- **Task goal**: The copy you return should hold only the lines from the top of the data below through the line with "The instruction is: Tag", each duplicated exactly and with no pictures.

------ Recorded data

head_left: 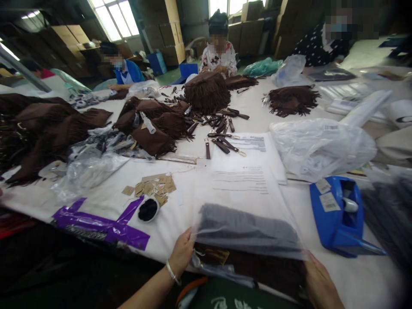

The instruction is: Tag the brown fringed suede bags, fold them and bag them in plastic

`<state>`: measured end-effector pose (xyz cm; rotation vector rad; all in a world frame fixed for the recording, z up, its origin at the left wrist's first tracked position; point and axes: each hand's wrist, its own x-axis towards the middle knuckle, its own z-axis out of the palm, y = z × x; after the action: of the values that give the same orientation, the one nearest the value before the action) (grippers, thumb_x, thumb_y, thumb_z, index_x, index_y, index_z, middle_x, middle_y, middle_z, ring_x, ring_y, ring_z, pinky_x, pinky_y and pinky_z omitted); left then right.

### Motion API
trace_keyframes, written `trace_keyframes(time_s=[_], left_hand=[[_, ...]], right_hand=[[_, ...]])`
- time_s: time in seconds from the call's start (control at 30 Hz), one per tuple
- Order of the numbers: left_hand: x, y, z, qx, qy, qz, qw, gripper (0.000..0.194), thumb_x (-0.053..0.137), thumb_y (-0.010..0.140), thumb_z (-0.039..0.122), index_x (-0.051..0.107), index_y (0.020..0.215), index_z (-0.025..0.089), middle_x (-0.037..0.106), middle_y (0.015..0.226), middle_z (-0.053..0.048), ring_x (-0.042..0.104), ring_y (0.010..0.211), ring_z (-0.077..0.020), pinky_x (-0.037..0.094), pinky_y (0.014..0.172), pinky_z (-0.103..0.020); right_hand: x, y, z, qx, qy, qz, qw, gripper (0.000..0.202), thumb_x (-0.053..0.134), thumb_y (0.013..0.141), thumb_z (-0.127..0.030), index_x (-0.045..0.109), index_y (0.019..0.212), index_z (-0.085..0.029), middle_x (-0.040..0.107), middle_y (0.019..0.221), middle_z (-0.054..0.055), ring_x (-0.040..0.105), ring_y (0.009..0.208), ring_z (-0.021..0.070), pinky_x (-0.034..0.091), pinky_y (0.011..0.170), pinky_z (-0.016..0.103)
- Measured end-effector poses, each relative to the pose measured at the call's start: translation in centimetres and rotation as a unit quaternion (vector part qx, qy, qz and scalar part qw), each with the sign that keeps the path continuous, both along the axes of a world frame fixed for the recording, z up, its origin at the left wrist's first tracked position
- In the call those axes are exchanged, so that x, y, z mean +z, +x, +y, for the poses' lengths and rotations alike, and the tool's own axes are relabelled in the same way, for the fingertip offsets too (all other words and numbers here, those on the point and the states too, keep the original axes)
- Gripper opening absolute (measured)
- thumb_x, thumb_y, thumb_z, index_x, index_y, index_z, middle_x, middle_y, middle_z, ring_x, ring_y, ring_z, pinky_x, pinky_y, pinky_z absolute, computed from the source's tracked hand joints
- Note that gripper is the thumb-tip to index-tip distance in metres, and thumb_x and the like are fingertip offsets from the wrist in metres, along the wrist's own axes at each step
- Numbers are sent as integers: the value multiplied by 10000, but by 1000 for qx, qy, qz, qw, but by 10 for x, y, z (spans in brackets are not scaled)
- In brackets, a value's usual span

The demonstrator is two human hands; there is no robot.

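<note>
At the table's near edge, a clear plastic bag (238, 198) with printed text lies spread between my two hands. My left hand (182, 249), with a bangle at the wrist, is closed on the bag's left edge. The right edge is gripped by my right hand (322, 281), whose fingertips are partly hidden. Through the film a dark brown item (270, 268) shows at the near end. A grey panel (244, 227) covers the part beyond it; I cannot tell whether it is inside the bag. Brown tags (157, 186) on strings lie left of the bag.
A blue tape dispenser (334, 214) stands at right, before a bundle of plastic bags (322, 146). Several brown fringed bags (207, 92) and short dark straps (222, 143) are heaped beyond. Purple tape (99, 225) and a small black-filled cup (148, 209) are at left. Other people sit across the table.
</note>
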<state>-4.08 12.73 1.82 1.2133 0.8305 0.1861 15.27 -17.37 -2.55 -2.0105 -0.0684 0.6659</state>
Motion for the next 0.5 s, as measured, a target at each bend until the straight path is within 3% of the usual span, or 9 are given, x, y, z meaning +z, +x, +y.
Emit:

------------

- **Result below**:
head_left: 

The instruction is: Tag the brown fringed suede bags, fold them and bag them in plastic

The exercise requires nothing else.